Boardroom
The leadership team at Annette Urso Rickel Foundation is committed to bringing a fresh influx of resources for creative projects. We come from a broad range of backgrounds and have a diversity of expertise and experience spanning science and technology, medicine, public policy, education, communications, the performing and visual arts, law, and business. Our leaders are guided by the desire to create a more vibrant future with STEAM initiatives in the classroom and in programs across Florida, that align with our foundation’s mission.
Leadership
Jay Rickel-Finnegan
President
John “Jay” Rickel-Finnegan is the son of the Founder Annette Urso Rickel. He has been a member of the Board of Directors from the inception of the Foundation in 1999. He is honored to take on the new role of President and will continue to follow in his mother’s footsteps by focusing on the evolution of STEAM programs and education.
Mylinh Chau
Secretary
Mylinh Chau is a multidisciplinary artist and educator with over a decade of experience in STEAM programming around the nation. She joins The Annette Urso Rickel Foundation as Secretary of the board with an extensive background in grant-writing and research.
Tyler Crawford
Treasurer
Tyler Crawford is a financial auditor and compliance administrator as well as a published author and STEAM advocate. A former theater major, pre-med student, and finally Harriet L. Wilkes Honors College graduate, he has a work experience as varied as his educational history.
About the Founder
Dr. Annette Urso Rickel (1941-2021) was a psychotherapist and faculty-member of Cornell Medical College. She served as Education Programs Officer for the Rockefeller Brothers Fund. There she was responsible for the Fund’s Fellowship Program for Students of Color as well as grantmaking for other educational priorities. Before assuming this position, she was a Clinical Professor of Psychiatry at Georgetown University.
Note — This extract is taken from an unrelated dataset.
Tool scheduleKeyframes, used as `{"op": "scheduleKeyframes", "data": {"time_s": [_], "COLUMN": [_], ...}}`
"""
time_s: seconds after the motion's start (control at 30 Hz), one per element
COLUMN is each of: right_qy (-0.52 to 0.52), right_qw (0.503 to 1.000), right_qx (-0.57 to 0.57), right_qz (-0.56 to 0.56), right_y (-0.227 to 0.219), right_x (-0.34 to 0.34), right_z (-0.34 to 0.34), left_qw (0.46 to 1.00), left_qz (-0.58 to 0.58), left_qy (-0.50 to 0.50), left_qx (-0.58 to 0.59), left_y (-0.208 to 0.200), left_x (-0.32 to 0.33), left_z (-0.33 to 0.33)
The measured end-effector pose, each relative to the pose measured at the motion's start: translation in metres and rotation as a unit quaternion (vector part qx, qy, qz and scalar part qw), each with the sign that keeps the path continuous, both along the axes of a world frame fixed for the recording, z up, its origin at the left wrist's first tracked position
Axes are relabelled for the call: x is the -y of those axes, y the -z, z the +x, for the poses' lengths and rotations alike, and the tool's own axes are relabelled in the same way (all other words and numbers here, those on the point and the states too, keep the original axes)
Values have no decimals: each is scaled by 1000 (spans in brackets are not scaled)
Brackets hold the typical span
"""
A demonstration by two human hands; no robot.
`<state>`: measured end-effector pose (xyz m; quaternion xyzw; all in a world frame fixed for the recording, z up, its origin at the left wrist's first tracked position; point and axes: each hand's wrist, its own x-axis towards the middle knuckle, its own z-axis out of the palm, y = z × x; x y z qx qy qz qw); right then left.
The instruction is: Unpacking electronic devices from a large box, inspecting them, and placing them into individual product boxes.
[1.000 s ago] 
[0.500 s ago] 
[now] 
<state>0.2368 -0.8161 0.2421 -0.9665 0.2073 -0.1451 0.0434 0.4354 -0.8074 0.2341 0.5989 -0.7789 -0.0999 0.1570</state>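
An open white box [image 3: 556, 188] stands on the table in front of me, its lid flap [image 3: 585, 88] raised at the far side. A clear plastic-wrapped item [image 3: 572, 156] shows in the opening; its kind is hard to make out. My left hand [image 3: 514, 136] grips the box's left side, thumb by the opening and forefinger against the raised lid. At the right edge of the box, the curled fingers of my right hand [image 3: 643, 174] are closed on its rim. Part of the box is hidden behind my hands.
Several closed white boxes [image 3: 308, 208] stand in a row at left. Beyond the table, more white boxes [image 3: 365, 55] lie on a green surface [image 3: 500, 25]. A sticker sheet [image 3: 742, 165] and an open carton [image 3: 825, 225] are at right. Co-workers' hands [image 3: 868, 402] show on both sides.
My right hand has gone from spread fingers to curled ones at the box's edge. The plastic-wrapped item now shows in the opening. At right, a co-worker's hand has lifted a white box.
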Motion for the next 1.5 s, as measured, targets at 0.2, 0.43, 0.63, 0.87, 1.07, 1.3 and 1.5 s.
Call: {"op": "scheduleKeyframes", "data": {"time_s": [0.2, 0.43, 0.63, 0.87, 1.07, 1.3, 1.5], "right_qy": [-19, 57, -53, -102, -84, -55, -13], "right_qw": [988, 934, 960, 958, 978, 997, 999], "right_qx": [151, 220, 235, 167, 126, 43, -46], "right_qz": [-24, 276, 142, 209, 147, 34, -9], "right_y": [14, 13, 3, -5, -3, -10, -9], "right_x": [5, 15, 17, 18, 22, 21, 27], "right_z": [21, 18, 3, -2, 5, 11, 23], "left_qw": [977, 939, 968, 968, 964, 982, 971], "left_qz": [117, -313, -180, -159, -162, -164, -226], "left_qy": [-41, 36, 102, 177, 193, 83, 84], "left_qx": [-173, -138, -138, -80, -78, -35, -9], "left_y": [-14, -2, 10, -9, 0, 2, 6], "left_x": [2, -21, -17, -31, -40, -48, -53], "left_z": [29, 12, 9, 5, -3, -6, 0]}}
Throughout her career, she worked with children and families, and directed research on early interventions. Her work was funded by the National Institutes of Health as well as the MacArthur and Kellogg foundations. In 1992, she was awarded a Senior Congressional Fellowship and served as a member of the public policy staff of U.S. Senator Donald W. Riegle, Jr. At the same time, she was appointed to President Clinton’s Task Force for National Health Care Reform.
Prior to her experience in Washington D.C., Dr. Rickel was a professor in Michigan, and the director of two long-term projects involving the Detroit public school system—one focusing on interventions with young children and the other on teenage parenting. She held visiting professor appointments at Princeton University and Columbia University, and was Board Member of the Chamber Music Society of Lincoln Center, the National Symphony Orchestra in Washington, D.C., Reading is Fundamental, the Children’s Center and the Women’s Forum. She published eight books and numerous articles in scientific journals.